Detecting, modeling and rendering complex configurations of curvilinear features
Candidate: Evgueni Parilov
Advisor: Denis Zorin

Abstract

Curvilinear features allow one to represent a variety of real world regular patterns like honeycomb tiling as well as very complicated random patterns like networks of furrows on the surface of the human skin. We have developed a set of methods and new data representations for solving key problems related to curvilinear features, which include robust detection of intricate networks of curvilinear features from digital images, GPU-based sharp rendering of fields with curvilinear features, and a parametric synthesis approach to generate systems of curvilinear features with desirable local configurations and global control.
The existing edge-detection techniques may underperform in the presence of noise, usually do not link the detected edge points into chains, often fail on complex structures, heavily depend on initial guess, and assume significant manual phase. We have developed a technique based on active contours, or snakes, which avoids manual initial positioning of the snakes and can detect large networks of curves with complex junctions without user guidance.

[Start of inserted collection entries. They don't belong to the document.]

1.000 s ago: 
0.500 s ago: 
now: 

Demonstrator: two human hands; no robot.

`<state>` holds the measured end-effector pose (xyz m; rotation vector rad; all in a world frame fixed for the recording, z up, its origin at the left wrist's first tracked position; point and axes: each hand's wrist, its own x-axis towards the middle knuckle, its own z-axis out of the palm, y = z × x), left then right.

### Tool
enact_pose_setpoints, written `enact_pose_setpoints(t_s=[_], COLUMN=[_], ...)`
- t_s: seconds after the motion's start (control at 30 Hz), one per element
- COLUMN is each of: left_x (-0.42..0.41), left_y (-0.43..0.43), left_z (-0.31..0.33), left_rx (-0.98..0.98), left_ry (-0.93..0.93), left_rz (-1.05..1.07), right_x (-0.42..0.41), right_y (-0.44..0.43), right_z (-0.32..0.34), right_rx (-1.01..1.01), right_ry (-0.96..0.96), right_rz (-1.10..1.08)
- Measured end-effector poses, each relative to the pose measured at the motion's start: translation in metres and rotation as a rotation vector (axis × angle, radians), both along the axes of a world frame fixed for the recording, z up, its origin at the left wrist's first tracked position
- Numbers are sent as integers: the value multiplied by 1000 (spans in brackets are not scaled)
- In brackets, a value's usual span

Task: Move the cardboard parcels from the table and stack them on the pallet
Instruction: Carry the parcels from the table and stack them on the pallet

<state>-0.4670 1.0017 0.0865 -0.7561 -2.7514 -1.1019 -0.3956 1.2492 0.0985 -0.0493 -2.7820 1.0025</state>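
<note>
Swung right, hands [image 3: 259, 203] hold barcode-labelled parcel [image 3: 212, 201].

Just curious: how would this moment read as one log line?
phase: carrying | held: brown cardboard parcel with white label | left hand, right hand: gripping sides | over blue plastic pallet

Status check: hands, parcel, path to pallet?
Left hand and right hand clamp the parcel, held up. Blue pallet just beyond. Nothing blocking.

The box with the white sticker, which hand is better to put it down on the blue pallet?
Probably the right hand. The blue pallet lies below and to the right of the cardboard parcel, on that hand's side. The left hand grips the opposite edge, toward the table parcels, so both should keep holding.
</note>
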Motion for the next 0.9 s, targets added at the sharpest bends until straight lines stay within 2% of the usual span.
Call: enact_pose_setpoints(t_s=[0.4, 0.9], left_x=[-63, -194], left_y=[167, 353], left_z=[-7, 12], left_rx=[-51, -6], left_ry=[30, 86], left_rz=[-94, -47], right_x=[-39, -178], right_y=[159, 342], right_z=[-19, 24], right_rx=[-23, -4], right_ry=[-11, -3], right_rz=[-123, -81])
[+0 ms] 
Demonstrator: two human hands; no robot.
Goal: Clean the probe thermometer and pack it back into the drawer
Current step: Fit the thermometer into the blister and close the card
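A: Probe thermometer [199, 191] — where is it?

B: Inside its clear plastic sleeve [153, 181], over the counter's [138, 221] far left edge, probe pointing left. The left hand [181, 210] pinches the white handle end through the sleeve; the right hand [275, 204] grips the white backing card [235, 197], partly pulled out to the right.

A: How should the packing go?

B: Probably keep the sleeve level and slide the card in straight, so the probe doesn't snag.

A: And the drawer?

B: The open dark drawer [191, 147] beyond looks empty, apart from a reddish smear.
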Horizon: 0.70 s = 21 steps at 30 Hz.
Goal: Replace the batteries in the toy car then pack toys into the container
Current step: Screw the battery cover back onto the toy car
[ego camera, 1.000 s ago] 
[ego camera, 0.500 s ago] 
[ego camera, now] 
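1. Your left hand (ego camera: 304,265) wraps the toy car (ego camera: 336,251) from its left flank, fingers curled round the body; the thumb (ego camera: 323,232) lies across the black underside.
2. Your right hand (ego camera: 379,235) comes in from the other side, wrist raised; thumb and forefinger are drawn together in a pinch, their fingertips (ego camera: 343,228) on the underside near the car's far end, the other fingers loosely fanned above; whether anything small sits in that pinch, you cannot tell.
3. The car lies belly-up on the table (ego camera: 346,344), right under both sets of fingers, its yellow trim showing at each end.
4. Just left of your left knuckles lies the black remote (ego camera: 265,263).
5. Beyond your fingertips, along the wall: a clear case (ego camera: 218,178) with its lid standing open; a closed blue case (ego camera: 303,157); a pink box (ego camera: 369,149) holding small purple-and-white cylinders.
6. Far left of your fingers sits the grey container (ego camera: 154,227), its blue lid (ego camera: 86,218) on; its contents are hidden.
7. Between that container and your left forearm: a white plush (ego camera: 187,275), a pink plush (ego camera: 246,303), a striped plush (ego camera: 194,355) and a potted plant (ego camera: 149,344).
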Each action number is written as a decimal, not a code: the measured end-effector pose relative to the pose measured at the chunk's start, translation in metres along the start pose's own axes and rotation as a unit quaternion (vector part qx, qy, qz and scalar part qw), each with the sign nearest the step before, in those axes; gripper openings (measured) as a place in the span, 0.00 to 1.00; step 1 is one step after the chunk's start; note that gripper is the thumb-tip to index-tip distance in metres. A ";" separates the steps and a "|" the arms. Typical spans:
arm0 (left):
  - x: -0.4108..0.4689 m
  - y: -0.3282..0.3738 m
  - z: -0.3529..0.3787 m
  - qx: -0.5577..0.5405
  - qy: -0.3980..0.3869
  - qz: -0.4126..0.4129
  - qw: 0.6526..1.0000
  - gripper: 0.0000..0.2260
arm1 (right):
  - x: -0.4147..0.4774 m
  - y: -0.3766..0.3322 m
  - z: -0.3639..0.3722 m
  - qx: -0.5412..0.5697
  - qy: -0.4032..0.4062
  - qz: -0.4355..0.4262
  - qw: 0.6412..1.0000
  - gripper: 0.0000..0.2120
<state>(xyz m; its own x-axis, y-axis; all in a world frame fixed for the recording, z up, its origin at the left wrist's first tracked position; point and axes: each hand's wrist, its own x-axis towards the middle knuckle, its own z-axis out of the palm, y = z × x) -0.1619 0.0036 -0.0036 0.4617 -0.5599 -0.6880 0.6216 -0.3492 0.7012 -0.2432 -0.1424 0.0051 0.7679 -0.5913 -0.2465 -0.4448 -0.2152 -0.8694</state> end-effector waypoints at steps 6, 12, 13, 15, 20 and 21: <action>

The standard bilinear interpolation of piecewise continuous fields results in unwanted smoothing along the curvilinear discontinuities. Spatially varying features can be best represented as a function of the distance to the discontinuity curves and its gradient. We have developed a real-time, GPU-based method for unsigned distance function field and its gradient field interpolation which preserves discontinuity feature curves, represented by quadratic Bezier curves, with minimal restriction on their topology.
Detail features are very important visual clues which make computer-generated imagery look less artificial. Instead of using sample-based synthesis technique which lacks user control on features usually producing gaps in features or breaking feature coherency, we have explored an alternative approach of generating features using random fibre processes. We have developed a Gibbs-type random process of linear fibres based on local fibre interactions. It allows generating non-stationary curvilinear networks with some degree of regularity, and provides an intuitive set of parameters which directly defines fibre local configurations and global pattern of fibres.
For random systems of linear fibres which approximately form two orthogonal dominant orientation fields, we have adapted a streamline placement algorithm which converts such systems into overlapping random sets of coherent smooth curves.